Delgado, a 41-year-old former Rhodes Scholar who until recently worked as an attorney at the high-profile corporate law firm Akin Gump, was the first candidate to enter the race back in February 2017 and has consistently led the field in fundraising. He will go up against Faso, a longtime politician, lobbyist and former state Assembly minority leader who is running for his second term in Congress.
In a pair of tweets send out shortly after midnight, Faso telegraphed his line of attack for the general election. In the first tweet, Faso congratulated Delgado before predicting that voters would reject him for being a newcomer to the district. In 2014 and 2016 Democratic nominees Sean Eldridge and Zephyr Teachout were mauled relentlessly as carpetbaggers in the campaign leading up to their defeat. Lacey Delgado is a Woodstock native, but Antonio was born in Schenectady. The couple lived in Montclair, N.J. before buying a house in Rhinebeck shortly before Delgado announced his candidacy.
“He will soon learn, as the last two Democratic candidates for Congress before him, that our neighbors do not look kindly upon candidates who have just moved into our district and presume to represent us,” Faso tweeted.
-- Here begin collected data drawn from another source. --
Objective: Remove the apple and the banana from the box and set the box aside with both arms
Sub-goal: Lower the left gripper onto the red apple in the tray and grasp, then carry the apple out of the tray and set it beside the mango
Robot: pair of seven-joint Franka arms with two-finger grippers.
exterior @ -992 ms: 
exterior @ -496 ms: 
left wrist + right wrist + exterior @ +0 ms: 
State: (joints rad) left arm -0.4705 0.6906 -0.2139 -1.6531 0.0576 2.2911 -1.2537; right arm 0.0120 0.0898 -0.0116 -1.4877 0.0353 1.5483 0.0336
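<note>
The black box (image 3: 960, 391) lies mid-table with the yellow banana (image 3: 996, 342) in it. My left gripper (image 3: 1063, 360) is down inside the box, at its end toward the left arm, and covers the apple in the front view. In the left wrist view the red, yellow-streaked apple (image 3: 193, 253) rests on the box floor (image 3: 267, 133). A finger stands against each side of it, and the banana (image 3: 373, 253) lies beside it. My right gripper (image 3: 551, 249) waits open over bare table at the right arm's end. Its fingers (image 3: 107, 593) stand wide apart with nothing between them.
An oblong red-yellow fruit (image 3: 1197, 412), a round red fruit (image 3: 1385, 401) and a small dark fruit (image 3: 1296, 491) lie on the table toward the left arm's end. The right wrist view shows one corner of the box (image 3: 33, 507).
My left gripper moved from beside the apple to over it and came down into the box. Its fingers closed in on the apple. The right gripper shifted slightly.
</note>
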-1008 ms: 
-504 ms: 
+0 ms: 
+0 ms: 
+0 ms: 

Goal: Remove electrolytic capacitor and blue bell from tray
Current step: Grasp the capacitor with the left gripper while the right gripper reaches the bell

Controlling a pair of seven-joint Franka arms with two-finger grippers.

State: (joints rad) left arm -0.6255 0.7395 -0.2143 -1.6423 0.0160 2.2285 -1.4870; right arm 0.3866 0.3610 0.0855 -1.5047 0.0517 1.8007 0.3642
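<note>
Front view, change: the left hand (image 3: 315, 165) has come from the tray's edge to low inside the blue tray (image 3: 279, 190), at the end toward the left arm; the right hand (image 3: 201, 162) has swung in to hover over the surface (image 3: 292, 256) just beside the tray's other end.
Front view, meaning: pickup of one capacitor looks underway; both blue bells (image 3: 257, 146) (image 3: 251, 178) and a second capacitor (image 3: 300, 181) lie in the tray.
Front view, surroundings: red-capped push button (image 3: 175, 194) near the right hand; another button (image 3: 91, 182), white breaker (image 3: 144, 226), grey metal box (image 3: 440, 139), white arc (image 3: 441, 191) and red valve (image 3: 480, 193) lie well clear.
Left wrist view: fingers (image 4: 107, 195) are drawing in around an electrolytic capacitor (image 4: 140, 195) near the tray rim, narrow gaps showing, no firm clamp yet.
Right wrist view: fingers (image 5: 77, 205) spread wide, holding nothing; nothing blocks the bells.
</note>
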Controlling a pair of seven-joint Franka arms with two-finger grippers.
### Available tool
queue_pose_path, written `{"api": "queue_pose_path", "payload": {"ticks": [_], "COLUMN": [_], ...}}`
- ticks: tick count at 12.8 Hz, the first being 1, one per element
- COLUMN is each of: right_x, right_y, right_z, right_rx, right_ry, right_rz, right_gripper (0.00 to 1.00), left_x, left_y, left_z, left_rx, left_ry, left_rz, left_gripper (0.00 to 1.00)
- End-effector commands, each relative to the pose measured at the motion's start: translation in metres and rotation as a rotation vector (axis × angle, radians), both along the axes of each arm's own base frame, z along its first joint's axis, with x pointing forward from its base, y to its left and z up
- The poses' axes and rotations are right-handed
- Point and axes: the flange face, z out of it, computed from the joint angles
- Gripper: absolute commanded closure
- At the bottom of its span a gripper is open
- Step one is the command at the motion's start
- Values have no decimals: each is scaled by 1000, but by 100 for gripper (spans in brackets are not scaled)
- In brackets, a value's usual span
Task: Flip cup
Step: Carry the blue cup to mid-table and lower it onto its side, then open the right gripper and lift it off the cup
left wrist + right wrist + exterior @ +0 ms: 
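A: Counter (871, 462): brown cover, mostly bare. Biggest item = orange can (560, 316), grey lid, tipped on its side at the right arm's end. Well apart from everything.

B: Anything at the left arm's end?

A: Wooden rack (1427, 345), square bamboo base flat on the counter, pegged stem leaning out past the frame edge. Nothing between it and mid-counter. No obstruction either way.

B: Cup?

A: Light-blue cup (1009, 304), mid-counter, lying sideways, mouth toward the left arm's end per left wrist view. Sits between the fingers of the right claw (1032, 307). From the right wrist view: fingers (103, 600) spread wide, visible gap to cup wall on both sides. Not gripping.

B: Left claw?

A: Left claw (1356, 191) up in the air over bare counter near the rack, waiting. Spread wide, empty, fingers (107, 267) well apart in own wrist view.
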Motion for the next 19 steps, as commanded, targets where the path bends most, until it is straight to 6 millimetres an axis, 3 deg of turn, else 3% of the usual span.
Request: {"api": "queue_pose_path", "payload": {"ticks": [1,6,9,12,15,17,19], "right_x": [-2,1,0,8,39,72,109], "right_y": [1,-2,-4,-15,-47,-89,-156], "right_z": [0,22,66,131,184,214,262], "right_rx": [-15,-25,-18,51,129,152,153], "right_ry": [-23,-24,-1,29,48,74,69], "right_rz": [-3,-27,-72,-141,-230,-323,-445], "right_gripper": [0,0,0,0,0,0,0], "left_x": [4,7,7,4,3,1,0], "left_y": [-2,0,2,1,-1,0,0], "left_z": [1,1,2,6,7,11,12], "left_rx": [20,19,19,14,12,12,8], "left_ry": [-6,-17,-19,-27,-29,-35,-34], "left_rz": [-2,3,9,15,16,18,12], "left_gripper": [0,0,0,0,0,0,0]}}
In a second Tweet, Faso wrote, “My opponent is essentially for open borders and favors government-run healthcare, which would raise taxes and jeopardize Medicare.”
In his own election night statement, Delgado congratulated his opponents for a “tough, good natured campaign” and promised to “restore accountability to our representation.”
“Tonight, we have taken the first step towards restoring dignity and integrity to our representation in New York 19,” Delgado wrote. “The people have spoken loudly and clearly; more than ideology, more than identity, more than class or background, we can all stand tall behind the unifying principles that our country was founded upon. Freedom, justice equality and opportunity for all.”